--- Information supplied ---
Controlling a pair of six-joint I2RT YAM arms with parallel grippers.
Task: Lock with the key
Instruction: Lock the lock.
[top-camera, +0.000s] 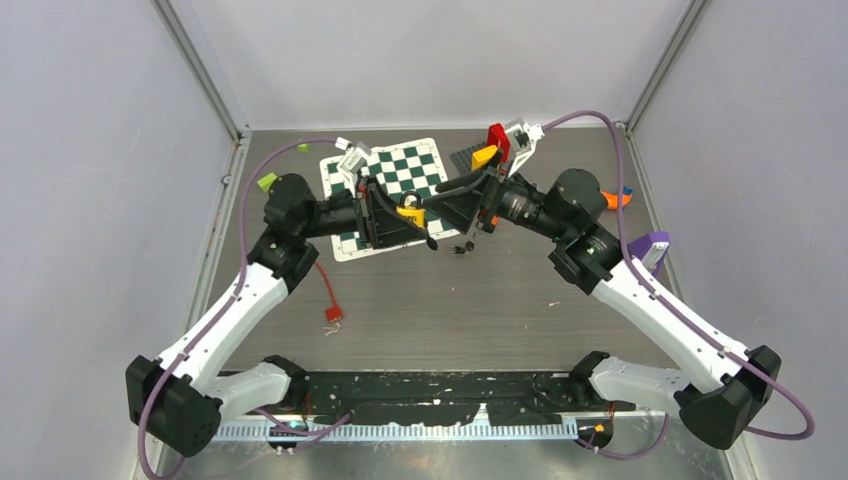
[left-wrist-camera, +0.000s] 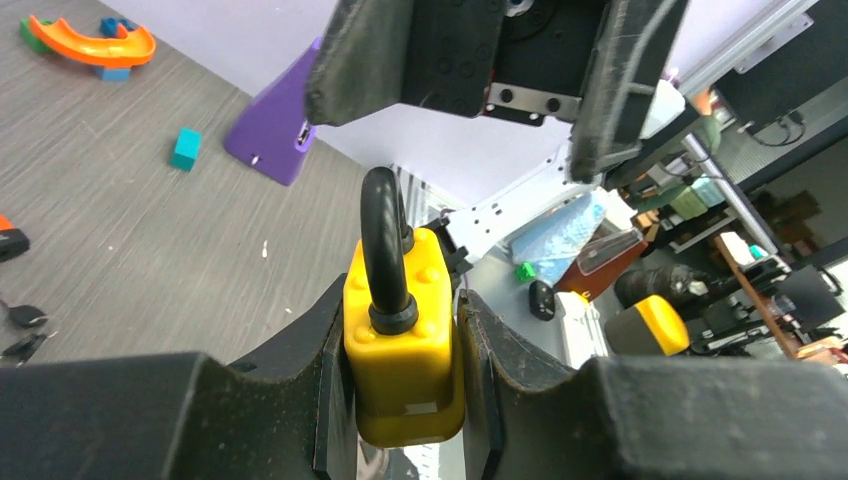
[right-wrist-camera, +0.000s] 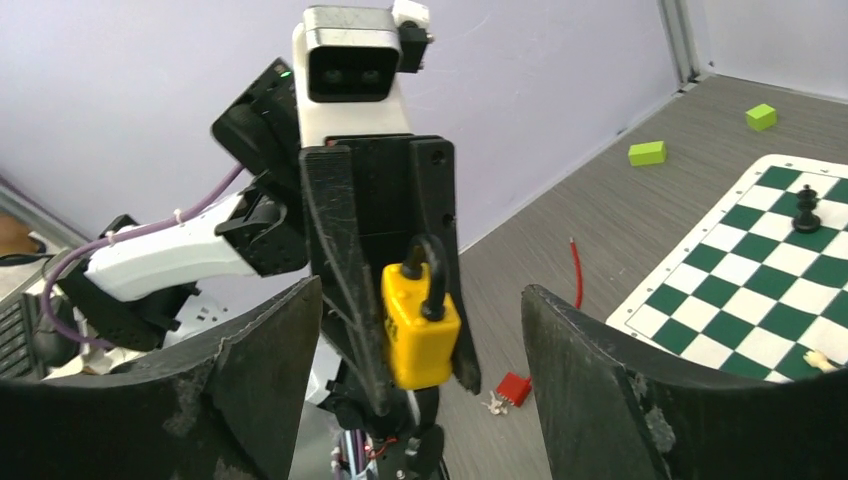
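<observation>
Left wrist view: I am holding the yellow padlock (left-wrist-camera: 405, 330) clamped in the left gripper (left-wrist-camera: 405, 345), steadying it for locking, while the right gripper (left-wrist-camera: 460, 135) is hanging opposite, jaws apart and empty; what look like keys (left-wrist-camera: 22, 316) are lying on the tabletop (left-wrist-camera: 150, 230).

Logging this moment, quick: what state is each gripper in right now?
Left gripper: closed on the yellow padlock.
Right gripper: open, holding nothing.
</observation>
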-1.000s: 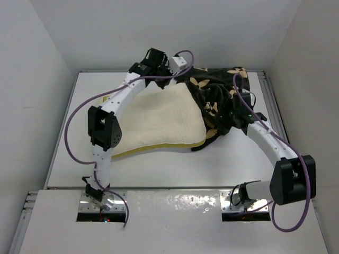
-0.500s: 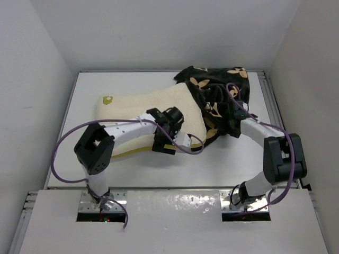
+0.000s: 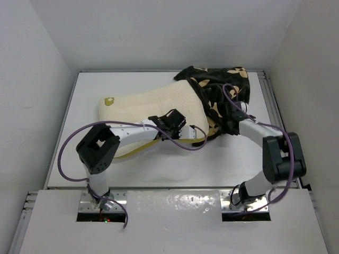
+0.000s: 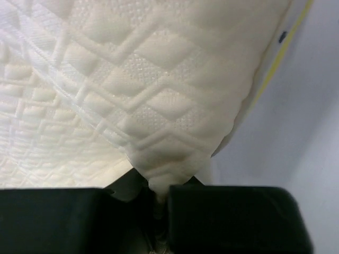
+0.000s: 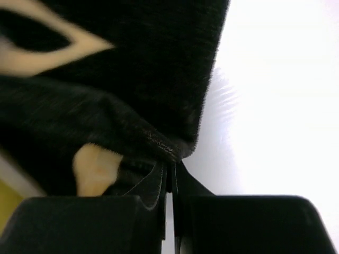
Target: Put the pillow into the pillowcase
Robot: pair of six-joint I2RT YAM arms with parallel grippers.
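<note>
left gripper [image 4: 159,197]: pinching pillow [image 3: 140,108] near edge
right gripper [image 5: 169,180]: clamped on pillowcase [image 3: 225,84] hem
relation: case lies right of pillow; long axis left-right, feed rightward

Close view from the wrist. The right hand [image 5: 168,182] sits at the bottom edge, its two dark fingers [image 5: 79,225] pressed together and pinching a folded edge of the pillowcase [image 5: 137,69]. The black plush fabric fills the upper left, with a blurred tan petal [image 5: 37,47] above and a second tan patch [image 5: 95,169] near the pinch. Bright white counter [image 5: 275,116] shows on the right.
</note>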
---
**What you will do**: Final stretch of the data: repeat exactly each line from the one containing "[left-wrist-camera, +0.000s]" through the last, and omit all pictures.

**Answer below**:
[left-wrist-camera, +0.000s] 
[right-wrist-camera, +0.000s] 
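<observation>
Left wrist view: I am holding the yellow padlock (left-wrist-camera: 405, 330) clamped in the left gripper (left-wrist-camera: 405, 345), steadying it for locking, while the right gripper (left-wrist-camera: 460, 135) is hanging opposite, jaws apart and empty; what look like keys (left-wrist-camera: 22, 316) are lying on the tabletop (left-wrist-camera: 150, 230).

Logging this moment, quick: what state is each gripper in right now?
Left gripper: closed on the yellow padlock.
Right gripper: open, holding nothing.
</observation>
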-1.000s: 
-0.500s: 
+0.000s: 
+0.000s: 
+0.000s: 
Target: Put the pillow into the pillowcase
Robot: pair of six-joint I2RT YAM arms with parallel grippers.
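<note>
left gripper [image 4: 159,197]: pinching pillow [image 3: 140,108] near edge
right gripper [image 5: 169,180]: clamped on pillowcase [image 3: 225,84] hem
relation: case lies right of pillow; long axis left-right, feed rightward

Close view from the wrist. The right hand [image 5: 168,182] sits at the bottom edge, its two dark fingers [image 5: 79,225] pressed together and pinching a folded edge of the pillowcase [image 5: 137,69]. The black plush fabric fills the upper left, with a blurred tan petal [image 5: 37,47] above and a second tan patch [image 5: 95,169] near the pinch. Bright white counter [image 5: 275,116] shows on the right.
</note>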

Nothing else belongs in this output.